■ Problem description
Would you please copy each line of the listing that mentions "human"?

Start of Block

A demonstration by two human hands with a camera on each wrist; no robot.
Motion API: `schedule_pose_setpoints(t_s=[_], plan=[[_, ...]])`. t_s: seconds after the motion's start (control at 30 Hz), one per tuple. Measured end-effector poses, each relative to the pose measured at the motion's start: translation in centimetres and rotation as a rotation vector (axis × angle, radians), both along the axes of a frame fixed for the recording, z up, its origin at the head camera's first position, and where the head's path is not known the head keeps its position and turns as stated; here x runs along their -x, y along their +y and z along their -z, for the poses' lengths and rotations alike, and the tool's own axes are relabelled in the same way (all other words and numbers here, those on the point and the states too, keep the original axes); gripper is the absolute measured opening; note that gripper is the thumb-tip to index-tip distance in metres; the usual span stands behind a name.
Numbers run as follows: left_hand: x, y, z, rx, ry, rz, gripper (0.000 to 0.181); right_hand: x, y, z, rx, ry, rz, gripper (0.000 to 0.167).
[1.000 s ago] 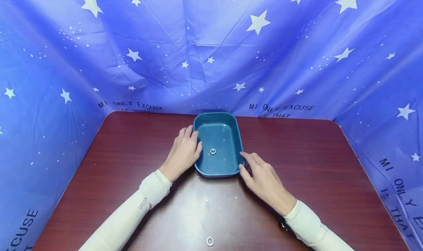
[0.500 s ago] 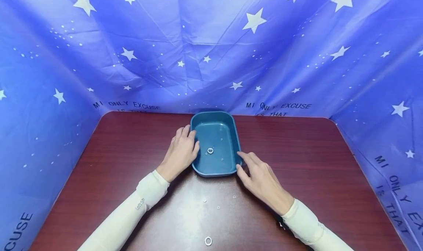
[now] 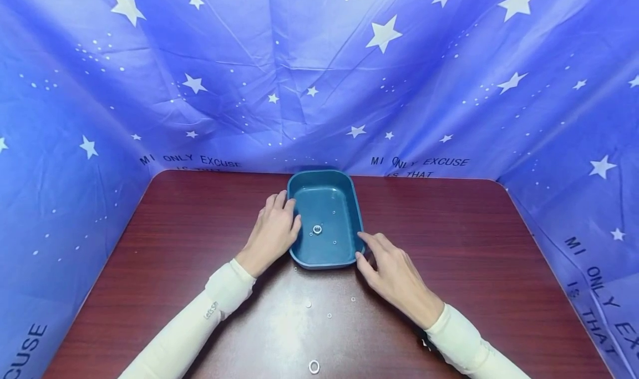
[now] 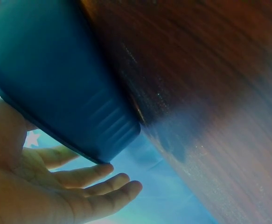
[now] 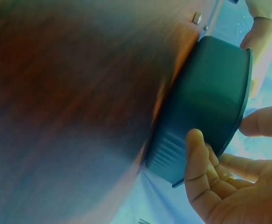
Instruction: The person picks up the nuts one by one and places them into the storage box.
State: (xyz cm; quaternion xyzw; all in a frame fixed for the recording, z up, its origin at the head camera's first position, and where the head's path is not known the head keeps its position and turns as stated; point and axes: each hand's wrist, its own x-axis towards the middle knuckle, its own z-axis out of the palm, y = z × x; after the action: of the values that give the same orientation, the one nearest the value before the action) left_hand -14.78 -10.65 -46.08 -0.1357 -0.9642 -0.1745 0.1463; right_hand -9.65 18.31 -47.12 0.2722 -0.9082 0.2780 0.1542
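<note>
A teal plastic bin stands at the far edge of the table. Inside it lie a larger metal nut and several tiny metal pieces, too small to identify. My left hand rests on the bin's left rim, its fingers fairly straight in the left wrist view; the thumb tip is partly hidden behind the rim. On the right, my right hand touches the rim near the front corner with thumb and index fingertips. In the right wrist view, its other fingers hang loosely bent beside the outer wall.
A metal ring lies near the table's front edge. Small nut-like pieces are scattered before the bin, one close to its left front corner. Starry blue cloth hangs behind the reddish-brown table and at both sides.
The whole head view has shifted slightly left. Both hands stay at the bin's rim, and the bin shows no clear movement on the table.
</note>
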Motion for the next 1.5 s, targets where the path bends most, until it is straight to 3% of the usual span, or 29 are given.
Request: schedule_pose_setpoints(t_s=[0.53,0.97,1.5], plan=[[-0.1,0.0,0.1,0.006,0.008,0.003,0.040,-0.6,0.1,0.0,0.001,0.020,-0.002,0.047],[0.0,-0.1,0.2,-0.009,-0.009,0.010,0.041,-2.1,0.3,0.2,0.005,0.048,-0.013,0.047],[0.0,-0.1,0.2,-0.007,-0.016,0.007,0.042,-2.9,-0.2,0.4,-0.002,0.101,-0.106,0.047]])
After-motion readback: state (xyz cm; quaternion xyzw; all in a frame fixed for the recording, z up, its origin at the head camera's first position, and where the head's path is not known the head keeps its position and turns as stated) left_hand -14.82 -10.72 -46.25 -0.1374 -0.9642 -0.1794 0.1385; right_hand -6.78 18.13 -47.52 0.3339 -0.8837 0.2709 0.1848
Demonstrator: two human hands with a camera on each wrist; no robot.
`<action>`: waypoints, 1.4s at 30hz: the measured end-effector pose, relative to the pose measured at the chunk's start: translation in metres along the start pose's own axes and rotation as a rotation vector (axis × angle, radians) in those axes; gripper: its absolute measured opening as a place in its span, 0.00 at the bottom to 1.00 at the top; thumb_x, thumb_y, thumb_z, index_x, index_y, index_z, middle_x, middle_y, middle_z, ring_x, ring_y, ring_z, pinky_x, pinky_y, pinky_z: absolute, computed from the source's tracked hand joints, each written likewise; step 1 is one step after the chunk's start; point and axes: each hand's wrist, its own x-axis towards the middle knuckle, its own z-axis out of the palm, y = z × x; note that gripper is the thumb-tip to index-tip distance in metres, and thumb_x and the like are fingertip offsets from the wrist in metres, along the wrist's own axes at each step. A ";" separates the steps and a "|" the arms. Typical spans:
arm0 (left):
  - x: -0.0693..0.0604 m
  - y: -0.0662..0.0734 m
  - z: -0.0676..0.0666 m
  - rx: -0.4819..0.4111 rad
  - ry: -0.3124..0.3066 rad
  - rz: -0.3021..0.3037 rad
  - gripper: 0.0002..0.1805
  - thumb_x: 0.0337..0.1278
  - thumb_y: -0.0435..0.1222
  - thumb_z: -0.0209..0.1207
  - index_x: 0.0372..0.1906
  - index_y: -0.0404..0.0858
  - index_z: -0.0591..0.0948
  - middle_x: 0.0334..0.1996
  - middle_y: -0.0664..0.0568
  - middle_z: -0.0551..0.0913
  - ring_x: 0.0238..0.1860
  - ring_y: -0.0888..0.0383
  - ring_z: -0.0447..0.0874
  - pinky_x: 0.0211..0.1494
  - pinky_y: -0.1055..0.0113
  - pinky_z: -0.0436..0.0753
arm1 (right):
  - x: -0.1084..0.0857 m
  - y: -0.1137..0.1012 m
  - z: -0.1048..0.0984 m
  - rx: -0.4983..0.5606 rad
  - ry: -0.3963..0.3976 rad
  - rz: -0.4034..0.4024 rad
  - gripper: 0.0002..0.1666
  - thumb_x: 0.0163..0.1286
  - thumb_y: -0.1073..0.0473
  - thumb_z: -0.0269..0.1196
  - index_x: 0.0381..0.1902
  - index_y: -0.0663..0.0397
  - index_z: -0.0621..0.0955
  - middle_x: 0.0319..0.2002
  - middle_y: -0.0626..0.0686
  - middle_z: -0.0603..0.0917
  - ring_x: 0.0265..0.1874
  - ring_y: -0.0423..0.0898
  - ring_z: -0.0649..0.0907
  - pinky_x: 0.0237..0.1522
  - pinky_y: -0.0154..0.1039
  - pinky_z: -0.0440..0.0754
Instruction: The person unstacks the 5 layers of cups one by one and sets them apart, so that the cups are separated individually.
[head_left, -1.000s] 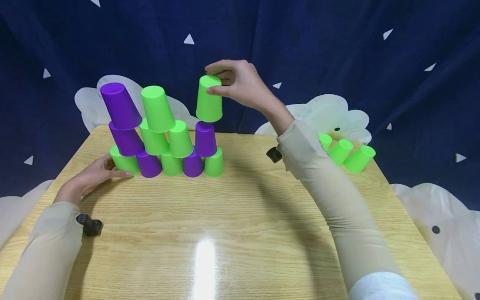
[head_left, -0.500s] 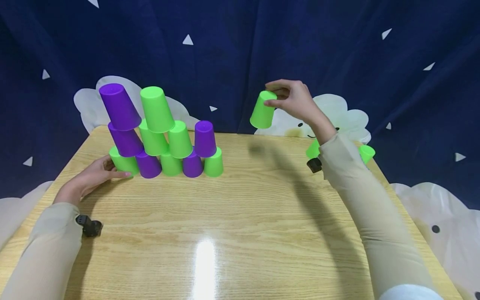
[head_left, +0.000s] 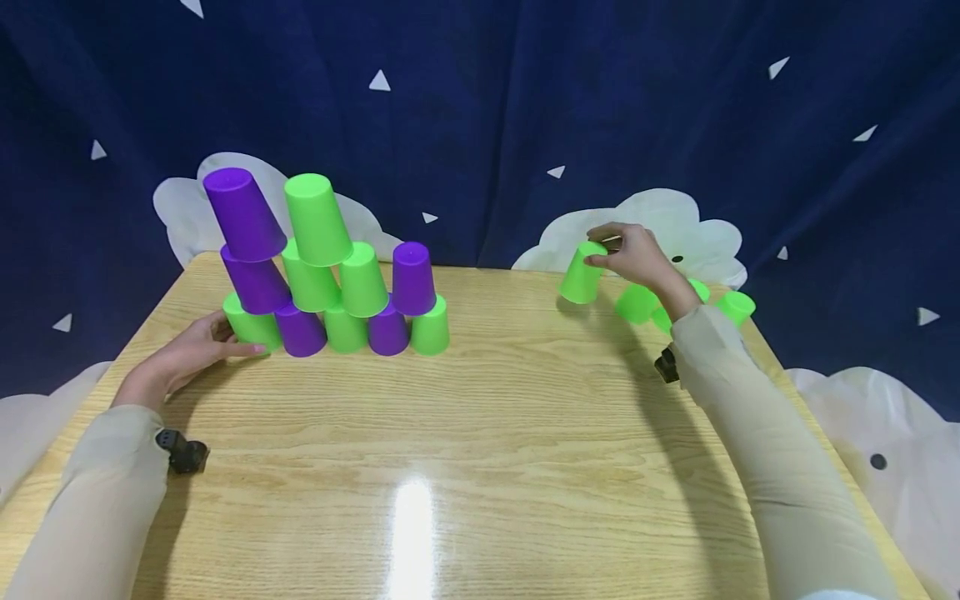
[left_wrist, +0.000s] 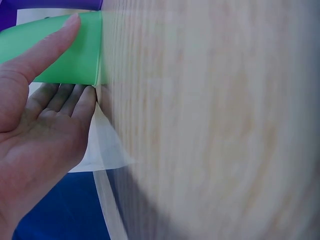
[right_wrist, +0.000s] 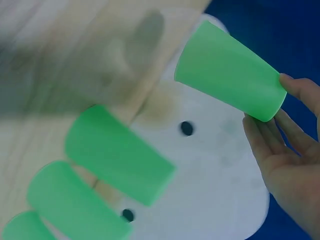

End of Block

■ Reply to the task
A demonstration by two human hands with a camera on each wrist; no robot.
Demonstrator: two human hands with a camera on each wrist; no robot.

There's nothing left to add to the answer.